Virginia’s CROWN Act: The End of Policing Black Hair

Photo of a Black professional woman holding a cell phone and clipboard who has natural hair.The Commonwealth of Virginia has made strides towards creating a more just society by enacting fundamental changes to its Human Rights Act (HRA) intended to expand workers’ rights and protections. Of particular import, Virginia enacted the CROWN Act (an acronym for the “Creating a Respectful and Open World for Natural Hair Act”), which went into effect on July 1, 2020. The CROWN Act amends the definition of race under Virginia’s HRA to include racial characteristics such as “traits historically associated with race, including hair texture, hair type, and protective hairstyles such as braids, locks, and twists.” Va. Code. § 2.2-3901. As a result, discrimination against hairstyles that are associated with a particular race of people is now prohibited.

Although the CROWN Act protects all employees, Black employees bear the burden of hair discrimination. Largely due to Eurocentric norms of what qualifies as “professional” and anti-Black racism, Black employees are often expected (and sometimes explicitly told) to alter their hair from its afro, braided, or twisted state so that it appears straight. In fact, a recent empirical study found that Black women with natural hairstyles were often perceived as less professional or competent compared to Black women with straightened hair or White women with straight or curly hair. Consequently, according to this study, Black women with natural hairstyles were less likely to receive a recommendation for a job interview. Now that the CROWN Act has been enacted, such biases violate the law in Virginia.

Even so, some employees may now question whether their Virginia-based employer is permitted to regulate their hair at all. For example, is an employer allowed to require that an employee working in food service wear a hair net? Although there is no explicit statutory language permitting an employer to enforce hair grooming policies, it is likely that an employer may do so in limited circumstances. However, to comply with the CROWN Act, such policy should be strictly limited to health or safety concerns that are only tangential to hair; they must not address the hairstyle itself. To be clear, an employer cannot arbitrarily prohibit certain cultural styles in the workplace on the ground they are “unprofessional” or inferior; such actions would clearly violate the CROWN Act and subject the employer to liability.
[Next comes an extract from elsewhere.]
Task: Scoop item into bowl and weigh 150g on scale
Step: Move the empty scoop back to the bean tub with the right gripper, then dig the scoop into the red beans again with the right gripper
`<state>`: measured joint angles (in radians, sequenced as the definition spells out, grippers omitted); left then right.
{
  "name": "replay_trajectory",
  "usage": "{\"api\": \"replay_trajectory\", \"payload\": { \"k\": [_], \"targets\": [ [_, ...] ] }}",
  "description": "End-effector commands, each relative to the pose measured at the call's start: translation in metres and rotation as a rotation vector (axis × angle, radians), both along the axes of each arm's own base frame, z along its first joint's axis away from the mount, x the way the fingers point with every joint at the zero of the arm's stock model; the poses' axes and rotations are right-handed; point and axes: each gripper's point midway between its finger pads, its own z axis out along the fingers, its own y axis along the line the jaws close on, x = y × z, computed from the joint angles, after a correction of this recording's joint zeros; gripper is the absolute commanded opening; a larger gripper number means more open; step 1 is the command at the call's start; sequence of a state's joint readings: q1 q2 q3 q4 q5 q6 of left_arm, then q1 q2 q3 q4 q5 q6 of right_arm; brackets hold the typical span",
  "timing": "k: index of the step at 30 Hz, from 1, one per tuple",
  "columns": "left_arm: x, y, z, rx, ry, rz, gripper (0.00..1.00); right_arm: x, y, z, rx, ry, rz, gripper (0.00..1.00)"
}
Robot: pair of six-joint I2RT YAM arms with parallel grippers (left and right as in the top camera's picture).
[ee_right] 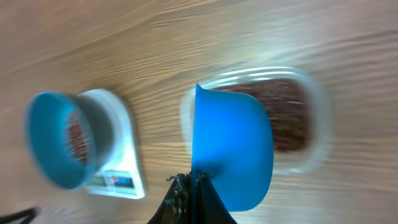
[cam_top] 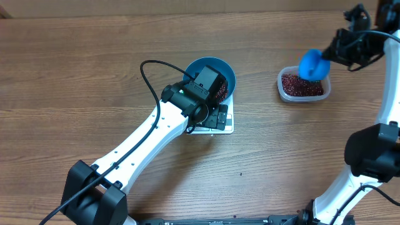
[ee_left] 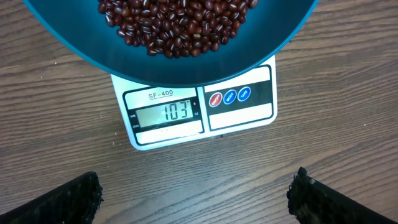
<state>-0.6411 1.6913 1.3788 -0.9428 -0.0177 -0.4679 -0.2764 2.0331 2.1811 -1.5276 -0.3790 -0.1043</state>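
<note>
The blue bowl (cam_top: 215, 67) stands on the white scale (cam_top: 226, 127) and holds dark red beans (ee_left: 177, 25). The scale's display (ee_left: 165, 113) reads 103. My left gripper (ee_left: 196, 190) hovers open above the scale's front edge, nothing between its fingers; from overhead, the left gripper (cam_top: 215, 115) covers part of the bowl. My right gripper (ee_right: 198, 180) is shut on the handle of a small blue scoop (ee_right: 233, 149), held over the clear tub (cam_top: 284, 90) of beans (cam_top: 303, 85). No beans show on the scoop. The bowl (ee_right: 59, 140) and scale (ee_right: 118, 165) look blurred in the right wrist view.
A black cable (cam_top: 150, 78) loops from the left arm over the table left of the bowl. The right arm's base (cam_top: 372, 153) stands at the right edge. Bare wood lies between the scale and the tub.
</note>
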Motion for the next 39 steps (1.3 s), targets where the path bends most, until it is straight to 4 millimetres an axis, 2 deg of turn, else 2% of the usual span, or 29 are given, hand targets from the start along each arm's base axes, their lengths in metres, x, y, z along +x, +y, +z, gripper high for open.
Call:
{"api": "replay_trajectory", "payload": {
  "k": [1,7,11,18,24,29,35,39],
  "targets": [
    [-0.002,0.001,-0.006,0.008,0.014,-0.017,0.99,-0.008,-0.029,0.005,-0.154,0.001,-0.055,0.04],
    [-0.002,0.001,-0.006,0.008,0.014,-0.017,0.99,-0.001,-0.033,-0.017,-0.174,0.015,-0.080,0.04],
    [-0.002,0.001,-0.006,0.008,0.014,-0.017,1.00,0.006,-0.040,-0.036,-0.253,0.019,-0.085,0.04],
    [-0.002,0.001,-0.006,0.008,0.014,-0.017,1.00,0.018,-0.023,-0.062,-0.267,0.005,-0.040,0.04],
    [-0.002,0.001,-0.006,0.008,0.014,-0.017,0.99,0.018,-0.022,-0.086,-0.432,0.038,-0.022,0.04],
    [-0.002,0.001,-0.006,0.008,0.014,-0.017,0.99,0.020,0.002,-0.097,-0.428,0.033,0.032,0.04],
    [-0.002,0.001,-0.006,0.008,0.014,-0.017,0.99,0.020,0.050,-0.099,-0.275,0.013,0.123,0.04],
    [-0.002,0.001,-0.006,0.008,0.014,-0.017,1.00,0.018,0.059,-0.099,-0.211,0.036,0.059,0.04]
  ]
}}
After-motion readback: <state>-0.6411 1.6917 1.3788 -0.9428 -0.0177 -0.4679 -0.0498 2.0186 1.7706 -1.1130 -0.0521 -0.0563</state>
As a point of comparison, while the District of Columbia’s Human Rights Act prohibits discrimination against personal appearance (which is defined to include hairstyles), employers may still enforce grooming standards “for a reasonable business purpose; or when such bodily conditions or characteristics, style or manner of dress or personal grooming presents a danger to the health, welfare or safety of any individual.” D.C. Code § 2-1401.02. D.C. courts have interpreted the “reasonable business purpose” provision somewhat broadly. In one case, Turcios v. U.S. Services Industries, the D.C. Court of Appeals found that a reasonable business purpose existed when an employer demanded that a janitorial worker cut his rat-tail hairstyle because the employer had a policy requiring “neat hair style[s].” In the court’s view, the fact that the employer had a contract with the Washington Harbour, under which employees would be “neatly attired at all times,” satisfied the “reasonable business purpose” allowed under the Act.

Yet, unlike D.C., Virginia’s HRA does not contain a similar “reasonable business purpose” provision pertaining to discrimination against hairstyles. Therefore, in Virginia, employers cannot evade the CROWN Act by requiring “neat hairstyles” and then arbitrarily prohibiting hairstyles that are culturally associated with particular racial groups. The CROWN Act is thus good news for employees, especially Black employees, who have long been forced to choose between the freedom to wear natural or cultural hairstyles and the need to abide by their employer’s culturally suspect and unjust hair grooming policies. The Act resolves this dilemma by expressly deeming hair discrimination a form of race discrimination. Therefore—while employers might be able to enact hair grooming policies for satisfactory health and safety reasons—employers cannot police Black hairstyles by banning afros, braids, locs, or any other hairstyle that has been historically associated with the Black community.